# What to do
Only one stretch of the data below should be repeated: the lines from the line containing "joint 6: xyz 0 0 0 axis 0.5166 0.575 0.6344" through the line containing "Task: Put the", inclusive, exactly as they are.

# Exercise input
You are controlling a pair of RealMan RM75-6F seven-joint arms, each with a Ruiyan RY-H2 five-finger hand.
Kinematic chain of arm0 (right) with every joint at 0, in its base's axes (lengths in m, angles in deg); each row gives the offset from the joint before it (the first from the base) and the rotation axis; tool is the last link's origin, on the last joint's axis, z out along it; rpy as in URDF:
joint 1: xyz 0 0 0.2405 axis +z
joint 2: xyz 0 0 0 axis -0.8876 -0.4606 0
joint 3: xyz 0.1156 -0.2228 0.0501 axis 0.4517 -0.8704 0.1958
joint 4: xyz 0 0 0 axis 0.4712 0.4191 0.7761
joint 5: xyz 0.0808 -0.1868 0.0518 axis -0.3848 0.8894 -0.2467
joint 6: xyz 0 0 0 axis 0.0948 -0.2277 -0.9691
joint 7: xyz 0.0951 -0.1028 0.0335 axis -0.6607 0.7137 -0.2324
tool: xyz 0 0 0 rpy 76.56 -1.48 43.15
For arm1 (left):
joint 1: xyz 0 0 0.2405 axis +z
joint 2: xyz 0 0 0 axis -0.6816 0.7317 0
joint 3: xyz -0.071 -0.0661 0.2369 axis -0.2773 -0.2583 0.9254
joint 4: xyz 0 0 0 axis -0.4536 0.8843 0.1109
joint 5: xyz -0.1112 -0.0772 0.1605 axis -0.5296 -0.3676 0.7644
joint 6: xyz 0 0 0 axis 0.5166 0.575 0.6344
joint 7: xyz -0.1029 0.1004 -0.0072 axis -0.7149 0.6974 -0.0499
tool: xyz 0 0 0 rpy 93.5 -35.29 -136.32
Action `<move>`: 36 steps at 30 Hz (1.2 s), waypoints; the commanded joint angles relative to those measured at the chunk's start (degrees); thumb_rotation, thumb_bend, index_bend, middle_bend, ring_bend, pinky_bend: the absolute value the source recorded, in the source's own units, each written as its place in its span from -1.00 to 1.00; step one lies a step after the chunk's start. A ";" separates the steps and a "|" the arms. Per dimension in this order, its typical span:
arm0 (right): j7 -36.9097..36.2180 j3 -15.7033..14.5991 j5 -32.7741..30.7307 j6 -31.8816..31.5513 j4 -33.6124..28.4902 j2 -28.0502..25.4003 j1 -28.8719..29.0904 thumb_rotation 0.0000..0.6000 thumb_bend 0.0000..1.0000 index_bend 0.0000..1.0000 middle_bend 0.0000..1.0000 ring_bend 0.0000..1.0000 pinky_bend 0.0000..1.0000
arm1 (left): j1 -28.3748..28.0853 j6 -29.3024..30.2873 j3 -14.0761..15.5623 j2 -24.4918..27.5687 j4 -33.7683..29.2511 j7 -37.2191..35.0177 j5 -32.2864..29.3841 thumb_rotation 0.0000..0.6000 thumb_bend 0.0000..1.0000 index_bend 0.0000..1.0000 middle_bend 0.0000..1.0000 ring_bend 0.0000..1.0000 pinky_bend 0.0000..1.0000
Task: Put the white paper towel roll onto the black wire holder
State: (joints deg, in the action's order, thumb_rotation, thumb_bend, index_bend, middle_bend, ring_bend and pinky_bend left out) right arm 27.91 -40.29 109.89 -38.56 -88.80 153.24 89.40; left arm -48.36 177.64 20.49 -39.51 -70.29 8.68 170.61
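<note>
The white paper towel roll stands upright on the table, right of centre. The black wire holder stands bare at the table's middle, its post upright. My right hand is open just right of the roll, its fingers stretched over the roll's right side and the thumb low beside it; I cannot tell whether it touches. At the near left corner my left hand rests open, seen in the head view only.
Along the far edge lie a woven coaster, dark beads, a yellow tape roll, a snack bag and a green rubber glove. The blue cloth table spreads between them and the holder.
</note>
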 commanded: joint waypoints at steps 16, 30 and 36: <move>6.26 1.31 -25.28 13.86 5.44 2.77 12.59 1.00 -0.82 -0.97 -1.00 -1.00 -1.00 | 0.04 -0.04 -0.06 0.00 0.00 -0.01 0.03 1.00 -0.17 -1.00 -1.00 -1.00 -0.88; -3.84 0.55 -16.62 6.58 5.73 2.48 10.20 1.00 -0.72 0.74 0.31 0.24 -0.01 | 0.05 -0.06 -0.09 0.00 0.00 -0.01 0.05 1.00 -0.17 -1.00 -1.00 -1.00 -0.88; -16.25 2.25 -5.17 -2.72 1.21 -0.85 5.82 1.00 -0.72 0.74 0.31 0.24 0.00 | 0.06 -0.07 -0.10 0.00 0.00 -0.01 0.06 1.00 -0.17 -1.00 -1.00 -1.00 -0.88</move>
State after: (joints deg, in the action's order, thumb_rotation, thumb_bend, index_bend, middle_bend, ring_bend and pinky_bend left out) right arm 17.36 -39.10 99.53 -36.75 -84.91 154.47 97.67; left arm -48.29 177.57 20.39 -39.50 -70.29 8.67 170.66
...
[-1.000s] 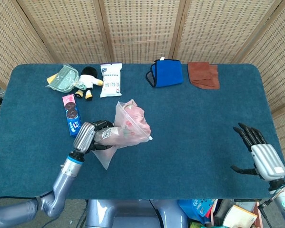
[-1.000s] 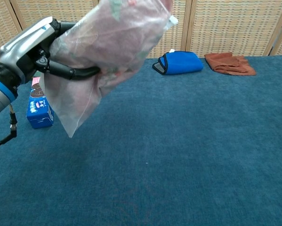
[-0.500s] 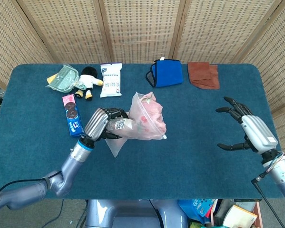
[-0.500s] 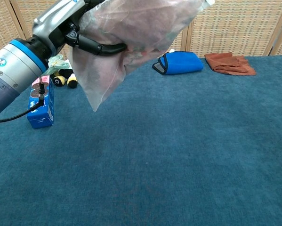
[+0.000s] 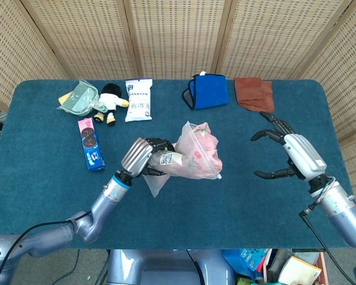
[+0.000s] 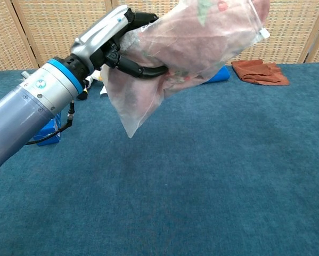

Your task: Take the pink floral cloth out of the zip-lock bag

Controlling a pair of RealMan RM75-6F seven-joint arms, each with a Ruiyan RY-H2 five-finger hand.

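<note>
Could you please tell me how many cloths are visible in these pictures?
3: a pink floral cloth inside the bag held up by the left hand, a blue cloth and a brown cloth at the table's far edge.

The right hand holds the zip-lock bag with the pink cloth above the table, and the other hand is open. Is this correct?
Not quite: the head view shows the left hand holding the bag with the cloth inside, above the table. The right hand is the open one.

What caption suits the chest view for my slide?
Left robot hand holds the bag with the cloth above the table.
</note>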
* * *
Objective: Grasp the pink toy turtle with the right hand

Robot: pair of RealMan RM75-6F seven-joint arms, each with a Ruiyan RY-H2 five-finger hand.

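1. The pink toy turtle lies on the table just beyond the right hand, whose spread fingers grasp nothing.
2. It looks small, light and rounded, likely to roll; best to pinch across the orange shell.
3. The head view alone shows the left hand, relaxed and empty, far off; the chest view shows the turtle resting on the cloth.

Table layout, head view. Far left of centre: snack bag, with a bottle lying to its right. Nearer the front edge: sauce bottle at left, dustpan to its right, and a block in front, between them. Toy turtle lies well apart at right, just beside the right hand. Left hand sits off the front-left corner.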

# Solution for this exercise
joint 6: xyz 0 0 0 axis 0.5166 0.575 0.6344
joint 7: xyz -0.1029 0.1004 -0.0072 axis -0.7149 0.6974 -0.0499
tool: xyz 0 0 0 rpy 93.5 -35.29 -136.32
Action `<move>`: 36 steps at 30 Hz (1.2 s), waypoints; the commanded joint angles relative to those measured at the chunk's start (degrees); thumb_rotation, thumb_bend, index_bend, middle_bend, ring_bend, pinky_bend: the absolute value the source recorded, in the source's own units, each written as its place in its span from -1.00 to 1.00; step one lies a step after the chunk's start. A ";" separates the steps and a "|" the arms. Per dimension in this order, its typical span:
arm0 (right): j7 -36.9097..36.2180 j3 -15.7033..14.5991 j5 -32.7741..30.7307 j6 -31.8816..31.5513 j4 -33.6124..28.4902 j2 -28.0502..25.4003 j1 -28.8719..29.0904 thumb_rotation 0.0000..0.6000 thumb_bend 0.0000..1.0000 index_bend 0.0000..1.0000 middle_bend 0.0000..1.0000 ring_bend 0.0000..1.0000 pinky_bend 0.0000..1.0000
arm1 (left): j1 -28.3748..28.0853 j6 -29.3024..30.2873 j3 -14.0761..15.5623 j2 -24.4918..27.5687 j4 -33.7683..29.2511 j7 -37.2191..35.0177 j5 -32.2864..29.3841 thumb_rotation 0.0000..0.6000 thumb_bend 0.0000..1.0000 index_bend 0.0000..1.0000 middle_bend 0.0000..1.0000 ring_bend 0.0000..1.0000 pinky_bend 0.0000..1.0000
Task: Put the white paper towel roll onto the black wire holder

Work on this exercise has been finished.